**Activity**
Print every line below exactly. Skip the pictures.
■ ■ ■
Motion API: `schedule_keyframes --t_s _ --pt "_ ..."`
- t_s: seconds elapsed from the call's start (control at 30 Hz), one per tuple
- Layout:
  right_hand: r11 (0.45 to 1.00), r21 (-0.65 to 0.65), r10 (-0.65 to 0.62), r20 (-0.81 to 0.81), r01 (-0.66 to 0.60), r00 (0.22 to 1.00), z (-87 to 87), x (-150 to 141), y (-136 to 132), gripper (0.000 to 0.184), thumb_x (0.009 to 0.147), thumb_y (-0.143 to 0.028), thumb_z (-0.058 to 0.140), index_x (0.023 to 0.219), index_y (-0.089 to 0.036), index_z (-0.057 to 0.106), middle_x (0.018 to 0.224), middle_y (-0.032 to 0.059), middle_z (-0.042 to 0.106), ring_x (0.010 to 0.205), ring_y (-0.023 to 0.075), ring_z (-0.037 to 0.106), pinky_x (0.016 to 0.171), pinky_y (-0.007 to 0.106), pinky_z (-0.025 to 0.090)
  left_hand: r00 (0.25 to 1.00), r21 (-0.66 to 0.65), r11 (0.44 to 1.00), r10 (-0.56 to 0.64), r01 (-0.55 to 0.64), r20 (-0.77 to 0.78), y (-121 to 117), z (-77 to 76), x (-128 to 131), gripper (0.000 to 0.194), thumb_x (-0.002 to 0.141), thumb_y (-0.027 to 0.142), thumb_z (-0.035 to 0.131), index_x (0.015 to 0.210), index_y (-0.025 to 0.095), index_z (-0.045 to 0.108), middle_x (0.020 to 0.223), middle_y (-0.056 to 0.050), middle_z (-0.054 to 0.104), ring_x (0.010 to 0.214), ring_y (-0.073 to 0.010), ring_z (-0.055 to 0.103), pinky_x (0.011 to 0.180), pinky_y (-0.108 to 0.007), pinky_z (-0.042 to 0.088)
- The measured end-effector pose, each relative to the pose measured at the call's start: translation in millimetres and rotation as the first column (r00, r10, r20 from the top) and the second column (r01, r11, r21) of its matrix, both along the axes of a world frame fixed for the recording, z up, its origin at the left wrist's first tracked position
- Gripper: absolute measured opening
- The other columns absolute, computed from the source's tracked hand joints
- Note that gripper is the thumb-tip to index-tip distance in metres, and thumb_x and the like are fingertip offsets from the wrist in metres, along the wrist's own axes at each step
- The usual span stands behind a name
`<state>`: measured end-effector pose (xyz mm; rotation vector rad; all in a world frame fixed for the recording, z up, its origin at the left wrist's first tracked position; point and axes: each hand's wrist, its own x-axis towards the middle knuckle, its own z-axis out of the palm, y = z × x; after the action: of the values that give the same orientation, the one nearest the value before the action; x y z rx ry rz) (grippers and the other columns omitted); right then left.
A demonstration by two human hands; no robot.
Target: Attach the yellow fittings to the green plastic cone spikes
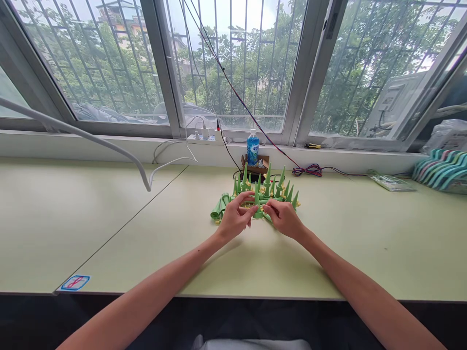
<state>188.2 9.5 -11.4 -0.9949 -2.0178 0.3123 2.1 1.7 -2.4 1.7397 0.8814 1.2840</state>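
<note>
Between my two hands a green plastic spike (pixel 257 198) stands point up, wide end low. My left hand (pixel 235 216) has its thumb and fingers closed round the spike's lower part. From the other side my right hand (pixel 283 218) pinches at a small yellow piece close against the spike; its fingers hide most of that piece. Just behind stand several more green spikes (pixel 268 181), some with small yellow fittings on them. To the left of my left hand a few green spikes (pixel 218 208) lie on their sides, hollow ends showing.
Behind the spikes, a blue bottle (pixel 253 149) stands by a small brown box (pixel 265 161). Coiled cable (pixel 307 169) and teal hangers (pixel 443 170) lie to the right. A thick white cable (pixel 109 145) hangs over the pale table (pixel 146 253) at left. A power strip (pixel 206 140) sits on the sill.
</note>
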Motion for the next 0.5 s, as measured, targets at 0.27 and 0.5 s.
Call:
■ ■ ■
**Expected output**
Motion API: `schedule_keyframes --t_s _ --pt "_ ..."`
- t_s: seconds elapsed from the call's start (control at 30 Hz), one per tuple
- Layout:
  right_hand: r11 (0.45 to 1.00), r21 (-0.65 to 0.65), r10 (-0.65 to 0.62), r20 (-0.81 to 0.81), r01 (-0.66 to 0.60), r00 (0.22 to 1.00), z (-87 to 87), x (-150 to 141), y (-136 to 132), gripper (0.000 to 0.184), thumb_x (0.009 to 0.147), thumb_y (-0.143 to 0.028), thumb_z (-0.058 to 0.140), index_x (0.023 to 0.219), index_y (-0.089 to 0.036), index_z (-0.057 to 0.106), middle_x (0.018 to 0.224), middle_y (-0.032 to 0.059), middle_z (-0.042 to 0.106), ring_x (0.010 to 0.205), ring_y (-0.023 to 0.075), ring_z (-0.037 to 0.106), pinky_x (0.016 to 0.171), pinky_y (-0.007 to 0.106), pinky_z (-0.025 to 0.090)
  left_hand: r00 (0.25 to 1.00), r21 (-0.66 to 0.65), r11 (0.44 to 1.00), r10 (-0.56 to 0.64), r01 (-0.55 to 0.64), r20 (-0.77 to 0.78), y (-121 to 117), z (-77 to 76), x (-128 to 131), gripper (0.000 to 0.194), thumb_x (-0.002 to 0.141), thumb_y (-0.027 to 0.142), thumb_z (-0.035 to 0.131), index_x (0.015 to 0.210), index_y (-0.025 to 0.095), index_z (-0.045 to 0.108), middle_x (0.020 to 0.223), middle_y (-0.056 to 0.050), middle_z (-0.054 to 0.104), ring_x (0.010 to 0.214), ring_y (-0.073 to 0.010), ring_z (-0.055 to 0.103), pinky_x (0.011 to 0.180), pinky_y (-0.108 to 0.007), pinky_z (-0.042 to 0.088)
- The measured end-effector pose, each relative to the pose measured at the call's start: translation in millimetres and rotation as the first column (r00, r10, r20 from the top) and the second column (r01, r11, r21) of its matrix, both along the axes of a world frame fixed for the recording, z up, its origin at the left wrist's first tracked position
- Gripper: absolute measured opening
- The other columns absolute, computed from the source's tracked hand joints
- Note that gripper is the thumb-tip to index-tip distance in metres, and thumb_x and the like are fingertip offsets from the wrist in metres, along the wrist's own axes at each step
- The usual span stands behind a name
`<state>`: measured end-effector pose (xyz mm; rotation vector rad; all in a world frame fixed for the recording, z up, its origin at the left wrist's first tracked position; point and axes: each hand's wrist, its own x-axis towards the middle knuckle, its own z-axis out of the palm, y = z × x; after the action: of the values that give the same orientation, the one nearest the value before the action; x y z rx ry rz) (grippers and the other columns omitted); right then left.
A demonstration by two human hands; no robot.
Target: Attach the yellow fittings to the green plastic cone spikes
<state>188.2 9.5 -11.4 -0.9949 -2.0178 0.3123 2.1 1.7 -2.4 1.7397 0.8814 1.2840</state>
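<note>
Between my two hands a green plastic spike (pixel 257 198) stands point up, wide end low. My left hand (pixel 235 216) has its thumb and fingers closed round the spike's lower part. From the other side my right hand (pixel 283 218) pinches at a small yellow piece close against the spike; its fingers hide most of that piece. Just behind stand several more green spikes (pixel 268 181), some with small yellow fittings on them. To the left of my left hand a few green spikes (pixel 218 208) lie on their sides, hollow ends showing.
Behind the spikes, a blue bottle (pixel 253 149) stands by a small brown box (pixel 265 161). Coiled cable (pixel 307 169) and teal hangers (pixel 443 170) lie to the right. A thick white cable (pixel 109 145) hangs over the pale table (pixel 146 253) at left. A power strip (pixel 206 140) sits on the sill.
</note>
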Motion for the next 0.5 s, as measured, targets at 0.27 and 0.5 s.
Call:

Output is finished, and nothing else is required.